This month, the Tenderloin-based San Francisco Recovery Theater (SFRT) will stage portions of its original production, Night at the Blackhawk
, and excerpts of the classic musical Porgy
and Bess at SRO Hotels throughout the Tenderloin. SFRT founder and director Geoffrey Grier and Principle Actor and Executive Stage Manager Pam Coates sat down to talk about the company’s history and its mission to shake the NIMBY-ism out of San Francisco.
KD: How did SFRT come into being?
I was a consumer here in the Tenderloin and I used every social service available at the time. I worked with Glide Church when [Reverend] Cecil [Williams] discovered that most of his congregation was on crack or dope. My friend was a prolific writer connected to the black rights movement and he and I felt that we didn’t seem to fit in any orthodox recovery models like 12-step or other model like Walden House. I told him that if we ever got coherent enough to remember our own name, I’d love to put on a production. So, he penned a play, One Day in the Life. It opened in ’94 in Uhuru House in Oakland. It was a strong play and tales of recovery in the community, very point-blank, in your face. At first just a lot of women came—mothers daughters, sisters, wives. After a while they would drag the recalcitrant men who just got back from jail or just got let back in the house—it was like being dragged to your first 12-step meeting. But they liked it.
Then, one of Willie Brown’s minions came and asked us to come to San Francisco where we did a run in North Beach. In 2003, we became SF Recovery Theater and I got a 501(c)3 for it.
Realism theater is our main piece. It embodies the concept of reflecting reality back to those who don’t seem to have a clear picture of who they are, so that people have the opportunity to meet each other and themselves as they are. I cannot make a change unless I know it’s ok—I need for it to be ok for me to change. So what we do is bring that space, that opportunity to change. Along with physical hygiene you need an emotional, spiritual process. Theater is an event that allows you, gives permission for you to restart your life. If I’m on stage, I can pretend to be you and it’s an act but during my effort to be you, I take on the understanding of who you are and that gives me a dimension of compassion for you.
KD: The San Francisco Recovery Theatre has staged "Night at the Black Hawk" many times over the years. Tell me about this project and its current incarnation.
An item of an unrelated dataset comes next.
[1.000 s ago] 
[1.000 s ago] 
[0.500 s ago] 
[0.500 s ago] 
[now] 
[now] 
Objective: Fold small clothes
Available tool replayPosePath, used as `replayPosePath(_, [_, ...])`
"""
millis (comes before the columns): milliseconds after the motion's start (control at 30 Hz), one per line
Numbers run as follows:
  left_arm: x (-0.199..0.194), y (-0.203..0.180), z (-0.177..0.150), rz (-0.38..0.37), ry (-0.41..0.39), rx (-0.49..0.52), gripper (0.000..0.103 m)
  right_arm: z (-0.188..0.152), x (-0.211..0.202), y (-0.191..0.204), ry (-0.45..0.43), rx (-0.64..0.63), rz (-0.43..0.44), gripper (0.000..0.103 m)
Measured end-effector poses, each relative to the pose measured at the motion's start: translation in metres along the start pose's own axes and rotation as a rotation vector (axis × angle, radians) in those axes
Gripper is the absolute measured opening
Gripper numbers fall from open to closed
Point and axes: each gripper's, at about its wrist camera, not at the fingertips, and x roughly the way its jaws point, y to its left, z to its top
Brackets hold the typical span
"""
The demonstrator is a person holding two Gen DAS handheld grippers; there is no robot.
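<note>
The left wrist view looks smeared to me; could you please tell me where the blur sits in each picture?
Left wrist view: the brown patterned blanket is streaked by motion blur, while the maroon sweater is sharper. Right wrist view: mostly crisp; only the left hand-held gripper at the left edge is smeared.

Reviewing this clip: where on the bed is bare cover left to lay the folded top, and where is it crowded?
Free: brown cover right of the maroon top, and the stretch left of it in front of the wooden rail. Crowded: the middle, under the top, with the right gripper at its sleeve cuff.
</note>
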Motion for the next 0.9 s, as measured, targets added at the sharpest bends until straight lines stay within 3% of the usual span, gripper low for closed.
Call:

When I came across information about the Black Hawk Jazz Club I had an “I see the light!” moment. I started putting together a piece about the jazz club, did a fundraiser, and I integrated professionals and people from our club. From then on, I’ve just worked on that project. Eventually we’ll stage it as a full musical. On Friday, October 25th we will perform segments of it and have refreshments at the Jefferson Hotel (6-8 PM at 440 Eddy St.).
The Curry Senior Center has a plethora of people living there who either sang or went to the Black Hawk when it was open so we hope to have another performance there. It’s a true jazz musical.
KD: How do you see art interacting with reality?
Taking on the concept of Black art generally, it has a dualistic nature. It’s ornate but it’s also utilitarian. Drinking gourds can be gilded but they’re still for drinking. We’ve had some pretty successful stories [out of the SFRT]. We had a guy who said he couldn’t perform but he was a carpenter and so he’d build sets. He had a court date and he was going to be late so I gave him a check and wrote him a note. He told his judge that he was late because he was working and showed the judge the note. The judge issued a stay. Greater success stories have happened—Pam is without exception.
KD: Pam, how did you get involved with SFRT and how has it impacted your life?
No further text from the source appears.